Very Strange things happening when turning on computer with video.

frillybob101

Honorable
Apr 20, 2013
405
0
10,860
Hey guys! This has been going on for months and I really think I should figure it out NOW! There is a video attached as that will show you exactly what I mean. But what happens is from a cold boot it starts then shuts off then restarts itself and makes a loud noise and is just fine. Once I'm in windows I can do whatever and it's fine.

https://www.youtube.com/watch?v=IFEbcmXeYUg&feature=youtu.be

The "Noise" is difficult to hear. It is a lower pitched brrirz. It does this almost every time and the sound is always the same.

Specs
2x 7870 Myst in Crossfire
Fx 6300 at 4.5 ghz
2x4 Gb Crucial Ballistix Sport DDR3 1600 Mhz ram
EVGA SuperNOVA NEX 750 B 80 PLUS BRONZE Certified 750W
GIGABYTE GA-970A-D3P AM3+/AM3 AMD 970 SATA 6Gb/s USB 3.0 ATX AMD Motherboard
Kingston Hyper-X 120 GB SSD (With OS on it)
1 TB Western Digital Blue Hard Drive
6 System Fans to keep the Cards cool
Hyper Evo 212 for cpu in a push pull configuration.
Some generic CD/DVD drive.

This doesn't matter but for anyone wondering I'm on windows 8.1 PRO. And that USB thing is my wireless card. (The graphics cards take up any of the extra PCI(E) slots.

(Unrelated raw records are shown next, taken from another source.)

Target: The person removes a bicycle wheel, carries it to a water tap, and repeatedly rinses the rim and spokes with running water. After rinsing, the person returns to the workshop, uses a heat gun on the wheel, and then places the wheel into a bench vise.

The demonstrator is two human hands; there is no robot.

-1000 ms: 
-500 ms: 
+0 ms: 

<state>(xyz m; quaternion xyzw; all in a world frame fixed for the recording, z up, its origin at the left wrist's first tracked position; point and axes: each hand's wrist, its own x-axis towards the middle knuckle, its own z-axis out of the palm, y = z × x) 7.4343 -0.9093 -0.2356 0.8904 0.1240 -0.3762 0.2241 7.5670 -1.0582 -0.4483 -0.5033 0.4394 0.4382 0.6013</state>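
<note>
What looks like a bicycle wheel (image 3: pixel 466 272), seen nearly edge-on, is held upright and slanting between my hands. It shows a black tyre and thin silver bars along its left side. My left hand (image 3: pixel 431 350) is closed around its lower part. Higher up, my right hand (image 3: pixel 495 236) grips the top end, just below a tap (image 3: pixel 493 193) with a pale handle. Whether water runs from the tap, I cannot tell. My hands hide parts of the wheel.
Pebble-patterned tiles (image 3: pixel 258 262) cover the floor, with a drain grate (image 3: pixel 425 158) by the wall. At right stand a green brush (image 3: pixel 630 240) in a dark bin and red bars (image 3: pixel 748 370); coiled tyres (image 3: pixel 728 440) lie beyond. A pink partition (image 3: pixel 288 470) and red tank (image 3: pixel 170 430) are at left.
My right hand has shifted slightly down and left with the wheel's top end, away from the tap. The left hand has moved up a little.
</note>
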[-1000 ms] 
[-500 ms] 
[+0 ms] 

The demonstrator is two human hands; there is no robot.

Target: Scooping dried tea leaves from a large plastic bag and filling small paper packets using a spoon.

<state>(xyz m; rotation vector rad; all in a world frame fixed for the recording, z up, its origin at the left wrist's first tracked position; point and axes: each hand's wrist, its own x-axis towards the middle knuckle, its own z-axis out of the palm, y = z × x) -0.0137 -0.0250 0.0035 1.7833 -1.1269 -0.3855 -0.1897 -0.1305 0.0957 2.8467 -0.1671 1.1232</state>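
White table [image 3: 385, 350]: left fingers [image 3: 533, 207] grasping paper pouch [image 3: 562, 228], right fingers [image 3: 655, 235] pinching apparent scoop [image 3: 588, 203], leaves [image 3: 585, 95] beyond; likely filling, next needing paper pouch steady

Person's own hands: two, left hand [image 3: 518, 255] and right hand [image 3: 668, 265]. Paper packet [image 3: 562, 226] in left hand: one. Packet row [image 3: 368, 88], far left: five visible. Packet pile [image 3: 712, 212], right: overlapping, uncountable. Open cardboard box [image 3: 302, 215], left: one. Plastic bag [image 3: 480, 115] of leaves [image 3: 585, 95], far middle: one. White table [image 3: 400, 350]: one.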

EDIT- I think I found the problem. I reset to stock settings on the motherboard. (Except for boot order and ACPI) and I can NOT replicate the problem. Whatever I do it starts up nice and quiet now. I guess I'll just leave it at 3.5 Ghz. I'm upgrading to the new Devil's Canyon Haswell Refresh once it comes out in June anyway.


Any thoughts as to why the overclock may of done that?

 

Vic 40

Titan
Ambassador

I was looking at that and the only things i can think of is either the psu or the cpu cooler.Maybe with two fans on the cooler is there on start up a difference in speed that makes the cooler blades tremble?
Did you try it with only one fan attached?
 
Too aggressive an overclock of the CPU with insufficient Vcore may cause a boot loop and that's why resetting your BIOS cured the problem.

You may be able to perform a mild CPU overclock without problems. Try 4.0 GHz. The idea is to find the stable maximum CPU clock speed that doesn't cause the problem you experienced at 4.5 GHz.